> **WORK ORDER**
Write out again, exactly, the lines below starting at the one with "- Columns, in" and ending at the one with "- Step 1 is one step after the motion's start".

::::::

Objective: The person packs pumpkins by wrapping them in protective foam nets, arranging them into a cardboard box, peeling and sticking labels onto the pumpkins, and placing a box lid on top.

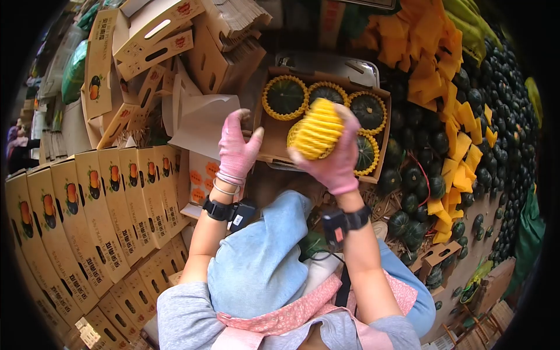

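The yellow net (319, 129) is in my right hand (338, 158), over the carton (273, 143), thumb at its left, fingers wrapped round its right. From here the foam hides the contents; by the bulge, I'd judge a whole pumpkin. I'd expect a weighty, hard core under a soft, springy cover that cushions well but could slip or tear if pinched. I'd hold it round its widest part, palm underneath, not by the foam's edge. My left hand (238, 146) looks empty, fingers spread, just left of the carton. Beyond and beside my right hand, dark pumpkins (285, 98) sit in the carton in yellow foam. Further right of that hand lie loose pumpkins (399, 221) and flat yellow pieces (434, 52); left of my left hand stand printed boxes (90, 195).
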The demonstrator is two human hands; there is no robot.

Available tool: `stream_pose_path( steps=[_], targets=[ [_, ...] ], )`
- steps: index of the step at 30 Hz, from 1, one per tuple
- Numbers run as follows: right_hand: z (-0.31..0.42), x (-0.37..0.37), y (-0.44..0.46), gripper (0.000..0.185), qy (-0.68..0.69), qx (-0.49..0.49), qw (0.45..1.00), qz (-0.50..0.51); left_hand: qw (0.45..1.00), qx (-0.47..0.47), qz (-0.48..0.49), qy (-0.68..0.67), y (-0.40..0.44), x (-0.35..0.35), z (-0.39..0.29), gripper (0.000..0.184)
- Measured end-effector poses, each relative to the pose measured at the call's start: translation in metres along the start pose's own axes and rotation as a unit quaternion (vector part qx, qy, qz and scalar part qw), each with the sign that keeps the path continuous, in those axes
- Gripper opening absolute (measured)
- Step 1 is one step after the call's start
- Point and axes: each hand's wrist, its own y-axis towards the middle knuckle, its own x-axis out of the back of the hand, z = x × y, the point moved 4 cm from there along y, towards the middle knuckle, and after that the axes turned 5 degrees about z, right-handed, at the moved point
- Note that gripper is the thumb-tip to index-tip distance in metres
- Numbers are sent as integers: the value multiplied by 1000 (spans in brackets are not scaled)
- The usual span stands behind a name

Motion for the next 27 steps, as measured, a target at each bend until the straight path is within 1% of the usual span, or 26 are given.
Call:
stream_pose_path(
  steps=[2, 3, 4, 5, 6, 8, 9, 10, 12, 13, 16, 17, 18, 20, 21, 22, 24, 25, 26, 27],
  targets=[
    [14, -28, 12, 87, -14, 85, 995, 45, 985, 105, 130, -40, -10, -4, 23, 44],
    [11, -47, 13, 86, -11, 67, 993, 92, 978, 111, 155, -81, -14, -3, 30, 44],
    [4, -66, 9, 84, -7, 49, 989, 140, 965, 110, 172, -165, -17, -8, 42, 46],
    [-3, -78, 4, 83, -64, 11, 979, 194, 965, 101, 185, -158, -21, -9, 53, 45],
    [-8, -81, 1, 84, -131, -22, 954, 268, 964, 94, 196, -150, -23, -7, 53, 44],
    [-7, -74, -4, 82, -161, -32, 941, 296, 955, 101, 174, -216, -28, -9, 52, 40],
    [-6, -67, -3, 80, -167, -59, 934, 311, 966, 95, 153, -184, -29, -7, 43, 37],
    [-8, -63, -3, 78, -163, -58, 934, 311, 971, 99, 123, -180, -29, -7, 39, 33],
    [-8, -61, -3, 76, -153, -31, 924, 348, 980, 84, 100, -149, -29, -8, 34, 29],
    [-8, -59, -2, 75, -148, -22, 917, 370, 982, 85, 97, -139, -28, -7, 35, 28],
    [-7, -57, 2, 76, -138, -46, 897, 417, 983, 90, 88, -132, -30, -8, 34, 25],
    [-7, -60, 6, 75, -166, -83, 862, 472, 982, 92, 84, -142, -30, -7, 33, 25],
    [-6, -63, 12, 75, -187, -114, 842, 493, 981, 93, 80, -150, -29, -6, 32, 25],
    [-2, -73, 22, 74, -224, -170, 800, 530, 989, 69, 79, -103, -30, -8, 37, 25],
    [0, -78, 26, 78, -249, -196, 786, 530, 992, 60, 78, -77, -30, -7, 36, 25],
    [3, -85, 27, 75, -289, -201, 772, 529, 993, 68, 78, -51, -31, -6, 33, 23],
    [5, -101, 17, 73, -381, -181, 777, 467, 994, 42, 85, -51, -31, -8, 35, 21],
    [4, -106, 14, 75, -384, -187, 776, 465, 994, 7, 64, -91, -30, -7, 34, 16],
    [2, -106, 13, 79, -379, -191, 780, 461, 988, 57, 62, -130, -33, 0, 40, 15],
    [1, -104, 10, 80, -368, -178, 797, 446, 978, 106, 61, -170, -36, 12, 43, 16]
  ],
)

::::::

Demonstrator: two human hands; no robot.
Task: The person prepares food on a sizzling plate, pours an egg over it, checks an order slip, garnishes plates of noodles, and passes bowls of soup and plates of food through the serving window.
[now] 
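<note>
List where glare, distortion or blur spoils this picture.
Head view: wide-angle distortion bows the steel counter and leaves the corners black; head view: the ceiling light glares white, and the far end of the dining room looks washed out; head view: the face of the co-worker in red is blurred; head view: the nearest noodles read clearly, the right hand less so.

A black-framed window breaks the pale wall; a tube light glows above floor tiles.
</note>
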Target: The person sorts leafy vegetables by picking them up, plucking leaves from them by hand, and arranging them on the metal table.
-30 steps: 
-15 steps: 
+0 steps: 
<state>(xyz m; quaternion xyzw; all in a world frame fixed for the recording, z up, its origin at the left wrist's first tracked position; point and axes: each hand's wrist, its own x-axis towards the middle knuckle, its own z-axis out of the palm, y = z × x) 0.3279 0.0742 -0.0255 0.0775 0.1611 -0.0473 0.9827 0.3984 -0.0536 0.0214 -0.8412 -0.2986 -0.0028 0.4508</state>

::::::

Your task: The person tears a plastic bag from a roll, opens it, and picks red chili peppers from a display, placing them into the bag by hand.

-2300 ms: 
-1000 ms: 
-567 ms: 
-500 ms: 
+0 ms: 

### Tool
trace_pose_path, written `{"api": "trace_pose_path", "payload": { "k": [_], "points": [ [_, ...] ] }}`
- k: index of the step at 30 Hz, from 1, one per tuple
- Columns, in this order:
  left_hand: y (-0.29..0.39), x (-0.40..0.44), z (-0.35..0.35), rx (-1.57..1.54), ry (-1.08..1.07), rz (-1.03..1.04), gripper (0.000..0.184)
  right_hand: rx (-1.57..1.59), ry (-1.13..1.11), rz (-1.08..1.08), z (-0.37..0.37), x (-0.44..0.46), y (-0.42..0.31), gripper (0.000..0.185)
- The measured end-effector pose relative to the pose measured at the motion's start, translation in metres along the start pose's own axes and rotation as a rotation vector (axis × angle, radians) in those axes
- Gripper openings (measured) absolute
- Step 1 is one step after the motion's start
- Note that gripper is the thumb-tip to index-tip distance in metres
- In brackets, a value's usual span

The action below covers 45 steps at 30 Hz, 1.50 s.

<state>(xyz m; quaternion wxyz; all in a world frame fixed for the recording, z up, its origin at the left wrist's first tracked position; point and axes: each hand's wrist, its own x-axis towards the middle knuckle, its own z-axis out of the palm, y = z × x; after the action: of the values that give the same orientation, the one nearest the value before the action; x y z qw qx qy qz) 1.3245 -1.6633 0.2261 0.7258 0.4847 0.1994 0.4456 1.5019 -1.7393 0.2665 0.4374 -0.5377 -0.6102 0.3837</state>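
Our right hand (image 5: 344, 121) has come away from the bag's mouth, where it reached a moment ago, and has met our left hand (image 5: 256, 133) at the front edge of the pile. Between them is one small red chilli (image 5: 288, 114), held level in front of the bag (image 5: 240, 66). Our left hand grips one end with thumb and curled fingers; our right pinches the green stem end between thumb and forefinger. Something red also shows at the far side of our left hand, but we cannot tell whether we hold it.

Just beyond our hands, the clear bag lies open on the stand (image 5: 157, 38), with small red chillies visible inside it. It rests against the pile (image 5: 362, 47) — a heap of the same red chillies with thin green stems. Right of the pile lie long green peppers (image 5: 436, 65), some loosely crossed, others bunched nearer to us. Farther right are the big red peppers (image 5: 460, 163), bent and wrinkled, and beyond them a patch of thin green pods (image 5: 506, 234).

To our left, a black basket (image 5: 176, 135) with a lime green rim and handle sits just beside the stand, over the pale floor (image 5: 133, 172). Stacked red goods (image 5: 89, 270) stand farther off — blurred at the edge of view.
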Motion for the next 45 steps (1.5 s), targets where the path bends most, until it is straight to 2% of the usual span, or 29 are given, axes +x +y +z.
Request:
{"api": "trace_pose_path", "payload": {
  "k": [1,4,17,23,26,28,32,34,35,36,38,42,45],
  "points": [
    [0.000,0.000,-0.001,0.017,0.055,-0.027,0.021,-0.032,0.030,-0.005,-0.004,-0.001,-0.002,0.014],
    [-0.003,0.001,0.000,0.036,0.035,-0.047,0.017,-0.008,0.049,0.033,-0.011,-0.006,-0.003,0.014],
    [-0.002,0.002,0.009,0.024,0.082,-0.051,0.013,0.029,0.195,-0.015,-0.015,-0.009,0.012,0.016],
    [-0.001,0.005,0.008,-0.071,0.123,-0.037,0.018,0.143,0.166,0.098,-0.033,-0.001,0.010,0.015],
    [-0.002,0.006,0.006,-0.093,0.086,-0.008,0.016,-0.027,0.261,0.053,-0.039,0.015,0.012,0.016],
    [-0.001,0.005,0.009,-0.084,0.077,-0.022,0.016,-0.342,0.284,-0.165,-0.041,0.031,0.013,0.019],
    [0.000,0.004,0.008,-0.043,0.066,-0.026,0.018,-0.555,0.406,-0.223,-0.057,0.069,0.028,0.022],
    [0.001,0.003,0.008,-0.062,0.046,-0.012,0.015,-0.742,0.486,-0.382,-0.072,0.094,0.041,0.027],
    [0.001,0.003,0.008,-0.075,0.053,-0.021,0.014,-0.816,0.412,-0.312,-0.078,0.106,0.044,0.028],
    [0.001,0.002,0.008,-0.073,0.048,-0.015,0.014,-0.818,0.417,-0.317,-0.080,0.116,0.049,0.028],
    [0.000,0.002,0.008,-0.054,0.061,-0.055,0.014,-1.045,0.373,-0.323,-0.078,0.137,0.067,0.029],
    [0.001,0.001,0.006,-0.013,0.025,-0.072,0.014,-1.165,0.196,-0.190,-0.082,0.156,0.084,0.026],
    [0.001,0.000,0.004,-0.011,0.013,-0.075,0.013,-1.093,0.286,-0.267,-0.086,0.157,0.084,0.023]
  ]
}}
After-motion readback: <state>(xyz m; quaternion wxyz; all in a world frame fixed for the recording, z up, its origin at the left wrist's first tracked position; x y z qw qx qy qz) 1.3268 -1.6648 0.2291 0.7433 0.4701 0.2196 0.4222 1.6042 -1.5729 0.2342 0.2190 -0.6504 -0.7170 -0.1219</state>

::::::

> **RESPONSE**
- Columns, in this order:
  left_hand: y (-0.29..0.39), x (-0.40..0.44), z (-0.35..0.35), rx (-1.57..1.54), ry (-1.08..1.07), rz (-1.03..1.04), gripper (0.000..0.184)
  right_hand: rx (-1.57..1.59), ry (-1.13..1.11), rz (-1.08..1.08), z (-0.37..0.37), x (-0.44..0.46), y (-0.42..0.31), gripper (0.000..0.185)
- The measured end-effector pose relative to the pose measured at the motion's start, translation in metres along the start pose's own axes and rotation as a rotation vector (axis × angle, radians) in those axes
- Gripper openings (measured) absolute
- Step 1 is one step after the motion's start

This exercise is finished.